## [TO DO]
From the data below, set down exactly the lines between the one holding "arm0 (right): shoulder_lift" and the one holding "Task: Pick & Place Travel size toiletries", inclusive, and no others.

○ ○ ○ ○

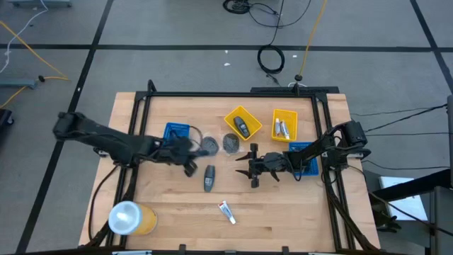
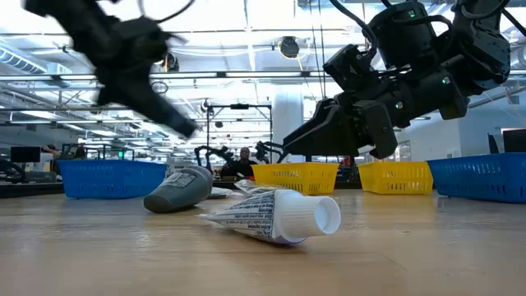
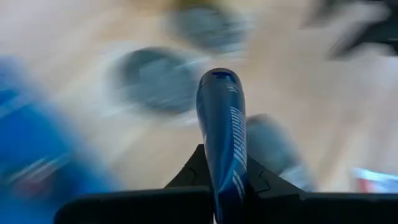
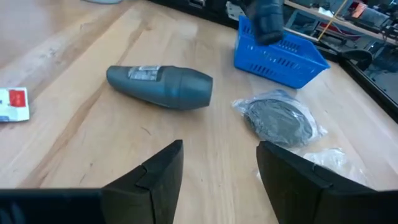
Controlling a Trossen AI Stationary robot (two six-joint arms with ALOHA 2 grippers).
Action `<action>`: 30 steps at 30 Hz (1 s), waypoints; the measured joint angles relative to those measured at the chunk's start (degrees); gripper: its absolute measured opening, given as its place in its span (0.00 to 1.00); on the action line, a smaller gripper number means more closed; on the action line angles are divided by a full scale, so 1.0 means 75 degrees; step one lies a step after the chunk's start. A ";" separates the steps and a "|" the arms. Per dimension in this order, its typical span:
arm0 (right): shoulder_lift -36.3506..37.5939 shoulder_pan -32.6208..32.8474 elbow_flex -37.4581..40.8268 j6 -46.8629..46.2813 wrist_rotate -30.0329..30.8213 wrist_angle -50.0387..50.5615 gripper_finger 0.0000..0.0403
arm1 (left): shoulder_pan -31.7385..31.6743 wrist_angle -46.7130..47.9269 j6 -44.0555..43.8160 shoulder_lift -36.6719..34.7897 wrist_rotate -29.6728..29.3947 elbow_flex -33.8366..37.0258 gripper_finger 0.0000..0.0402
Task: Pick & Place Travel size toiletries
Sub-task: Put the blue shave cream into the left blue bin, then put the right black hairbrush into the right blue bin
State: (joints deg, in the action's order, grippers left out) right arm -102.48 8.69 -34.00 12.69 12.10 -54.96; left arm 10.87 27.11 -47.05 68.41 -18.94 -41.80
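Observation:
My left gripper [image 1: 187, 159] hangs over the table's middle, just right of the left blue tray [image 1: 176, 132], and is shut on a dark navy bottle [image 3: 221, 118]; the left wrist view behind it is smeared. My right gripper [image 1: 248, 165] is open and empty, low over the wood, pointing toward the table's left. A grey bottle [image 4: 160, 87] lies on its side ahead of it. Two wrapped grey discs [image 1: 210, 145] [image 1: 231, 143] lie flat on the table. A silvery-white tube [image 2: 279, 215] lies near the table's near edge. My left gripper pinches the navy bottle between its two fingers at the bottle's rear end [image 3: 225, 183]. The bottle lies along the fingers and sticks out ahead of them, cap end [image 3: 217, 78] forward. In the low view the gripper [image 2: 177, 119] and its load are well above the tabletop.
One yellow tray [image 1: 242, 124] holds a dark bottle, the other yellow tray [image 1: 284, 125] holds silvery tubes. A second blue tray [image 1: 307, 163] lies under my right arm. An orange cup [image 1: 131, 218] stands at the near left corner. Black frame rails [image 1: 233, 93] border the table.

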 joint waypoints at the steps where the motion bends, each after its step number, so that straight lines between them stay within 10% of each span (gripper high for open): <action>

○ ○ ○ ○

## [RESPONSE BOX]
arm0 (right): shoulder_lift -36.3506..37.5939 shoulder_pan -32.6208..32.8474 elbow_flex -37.4581..40.8268 j6 -46.8629..46.2813 wrist_rotate -30.0329..30.8213 wrist_angle -50.0387..50.5615 gripper_finger 0.0000..0.0403
arm1 (left): shoulder_pan -31.7385..31.6743 wrist_angle -46.7130..47.9269 j6 -44.0555..43.8160 shoulder_lift -36.6719..34.7897 wrist_rotate -29.6728..29.3947 elbow_flex -33.8366..37.0258 gripper_finger 0.0000..0.0402
Task: Pick & Place Travel size toiletries

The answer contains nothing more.